WHAT IS BEING ASKED: Nothing but the lines from the one containing "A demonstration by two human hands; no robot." through the one containing "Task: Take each", both included, should be given again, each exactly as written below.

GIVEN INFORMATION:
——
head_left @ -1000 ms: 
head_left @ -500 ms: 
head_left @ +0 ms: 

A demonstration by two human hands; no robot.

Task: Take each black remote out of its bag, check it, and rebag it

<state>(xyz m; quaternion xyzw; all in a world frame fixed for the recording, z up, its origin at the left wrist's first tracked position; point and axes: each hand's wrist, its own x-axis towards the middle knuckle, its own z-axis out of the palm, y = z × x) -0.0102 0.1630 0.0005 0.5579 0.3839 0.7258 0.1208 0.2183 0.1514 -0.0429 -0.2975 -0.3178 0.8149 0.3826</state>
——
EXPECTED OUTPUT:
A demonstration by two human hands; no robot.

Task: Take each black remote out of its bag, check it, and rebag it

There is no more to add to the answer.